In the throes of anger, our instinctive reaction is to throw a tantrum and direct our anger towards anything or anyone that we think will quell this intense feeling. In this heightened state of arousal, our ability to think critically, or laterally can slip away from us, potentially resulting in our anger being misdirected to the things and people in our immediate vicinity - often those we love and care for. Anger can also give us a sense of unearned righteousness and any attempts to reason someone out of their rage are likely to be shut down in a dismissive or fallacious way, as they believe that their intense emotional state itself is sufficient justification to ‘prove’ that they’re in the right.
How to deal with anger
To our great misfortune, the things and people that instil anger in us will always wend their way back into our lives one way or another. However, as persistent as they might be, our ability to manage and prevent feelings of anger can always be improved, and the impact and control that these nuisances have over our emotions can be mitigated.
Here are some ways we can manage our anger:
1. Relaxation techniques are a convenient way to calm ourselves down and can be called upon in most situations to avoid an outburst. These can include deep breathing, slowly repeating a calming word or phrase, viewing relaxing imagery, and non-intensive yoga-like exercises.
2. Reframing our thoughts involves focusing on the set of thoughts that led to our anger and questioning their validity in a non-biased and calm way. Brainstorming alternative explanations for the events that set us off might lead us to a more accurate and less emotionally-stimulating conclusion. We wrote about this one in our Mendl Movement Blog #4.
3. Active communication can be an effective way to iron out any disagreements and confusions before they get the best of our emotions. Make sure both sides get to have their say and feel heard by the other person. Try to be specific as possible and avoid making reaching conclusions or assigning unhelpful labels.
4. Changing our environment is a way to remove ourselves from the settings and people that can be a source of a lot of our anger, if even for a moment, or a while. Taking regular time away from these anger-inducing elements in our lives can help us to relax and recharge.
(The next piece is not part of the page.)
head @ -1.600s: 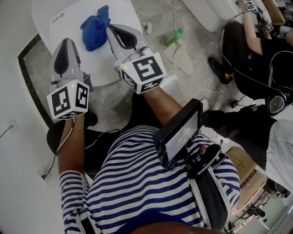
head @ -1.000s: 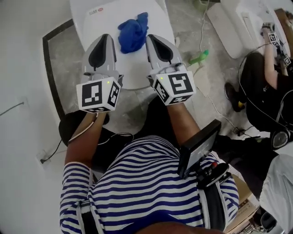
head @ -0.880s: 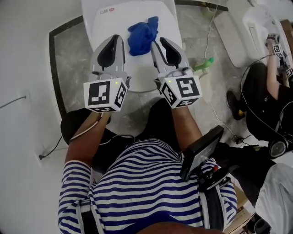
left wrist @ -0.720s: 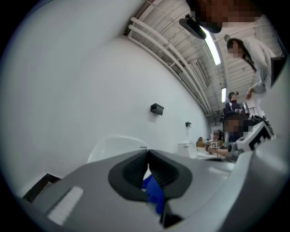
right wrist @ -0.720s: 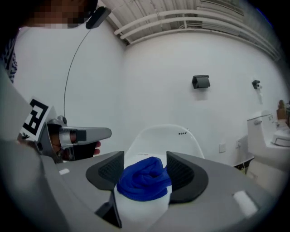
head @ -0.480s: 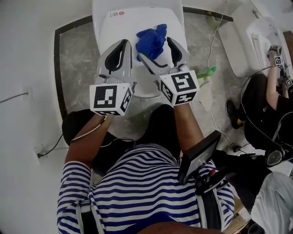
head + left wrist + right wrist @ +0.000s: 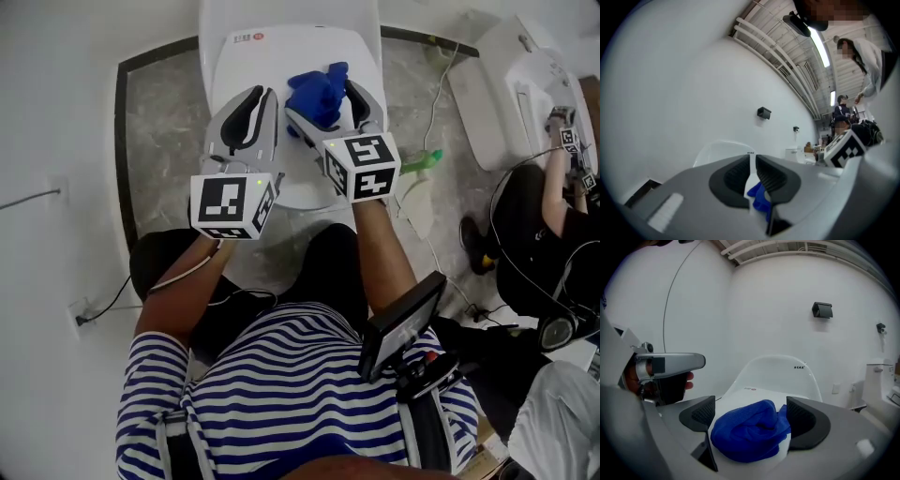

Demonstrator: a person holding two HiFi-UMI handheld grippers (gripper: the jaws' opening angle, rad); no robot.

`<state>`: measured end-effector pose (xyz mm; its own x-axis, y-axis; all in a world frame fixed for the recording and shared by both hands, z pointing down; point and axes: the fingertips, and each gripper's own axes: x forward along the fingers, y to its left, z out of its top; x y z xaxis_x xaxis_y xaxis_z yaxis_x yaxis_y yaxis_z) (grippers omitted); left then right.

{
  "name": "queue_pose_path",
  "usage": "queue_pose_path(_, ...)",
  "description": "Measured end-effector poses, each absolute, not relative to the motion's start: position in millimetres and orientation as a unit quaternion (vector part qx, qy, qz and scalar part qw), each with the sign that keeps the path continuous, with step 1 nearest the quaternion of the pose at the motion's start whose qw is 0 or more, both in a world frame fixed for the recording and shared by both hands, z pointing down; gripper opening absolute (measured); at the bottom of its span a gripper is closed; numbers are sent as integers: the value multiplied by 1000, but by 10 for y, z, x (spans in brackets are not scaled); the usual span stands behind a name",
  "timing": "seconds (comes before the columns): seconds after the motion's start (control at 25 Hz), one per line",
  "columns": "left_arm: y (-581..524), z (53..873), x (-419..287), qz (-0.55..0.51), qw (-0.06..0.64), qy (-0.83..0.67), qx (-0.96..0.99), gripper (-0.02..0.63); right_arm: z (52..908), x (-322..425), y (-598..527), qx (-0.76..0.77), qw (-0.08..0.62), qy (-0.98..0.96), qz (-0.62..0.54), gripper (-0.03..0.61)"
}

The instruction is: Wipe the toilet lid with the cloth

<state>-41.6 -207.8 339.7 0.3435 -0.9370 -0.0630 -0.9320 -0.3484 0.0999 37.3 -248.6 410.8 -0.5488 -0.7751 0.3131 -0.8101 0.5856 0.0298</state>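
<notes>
A crumpled blue cloth (image 7: 317,92) lies on the closed white toilet lid (image 7: 234,75). My right gripper (image 7: 325,96) stands open with a jaw on either side of the cloth. Its jaws have just been opening, and the pads do not press on the cloth. In the right gripper view the cloth (image 7: 747,432) fills the gap of the right gripper (image 7: 751,412), with the lid (image 7: 754,393) under it. My left gripper (image 7: 258,96) hovers over the lid just left of the cloth, shut and holding nothing. The left gripper view shows the left gripper (image 7: 753,161) with the cloth (image 7: 759,199) seen through the slit.
A green spray bottle (image 7: 422,161) lies on the floor right of the toilet, beside a pale rag. A second white fixture (image 7: 511,84) stands further right, with a seated person (image 7: 544,216) and cables near it. A wall runs along the left.
Both grippers have moved forward over the toilet lid. The right gripper's jaws have opened and now stand on both sides of the blue cloth.
</notes>
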Motion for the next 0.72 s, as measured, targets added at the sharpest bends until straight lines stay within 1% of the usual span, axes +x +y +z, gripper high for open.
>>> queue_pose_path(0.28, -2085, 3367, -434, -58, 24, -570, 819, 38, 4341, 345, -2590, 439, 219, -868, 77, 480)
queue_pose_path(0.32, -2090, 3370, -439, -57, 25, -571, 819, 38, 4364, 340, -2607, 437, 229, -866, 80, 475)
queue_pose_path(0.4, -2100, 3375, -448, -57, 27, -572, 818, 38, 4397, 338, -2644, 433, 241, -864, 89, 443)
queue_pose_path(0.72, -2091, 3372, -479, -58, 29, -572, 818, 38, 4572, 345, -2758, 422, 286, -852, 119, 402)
It’s important to note that not all anger takes the form of an unwieldy, unstoppable force of destruction that brutalises everyone in its wake. At the end of the day, anger is our brain’s way of expressing it’s dissatisfaction about our current circumstances (even boredom can be a form of anger), or at least our perceptions of them. These perceptions can be very different from person to person and can result in very different emotional responses depending on who we are. For example, as we know, some are quicker to anger than others, and some have little remorse over their sudden outbursts of anger after they’ve subsided.
Although we may not have control over how others express their emotions, we have the choice to express ours in a healthier way, steering ourselves clear from anger’s destructive forms that ultimately, only stand to do more harm than good. Ideally, we can be left with a healthy relationship with anger that can galvanise us into improving our current circumstances and striving for a richer, more fulfilling life.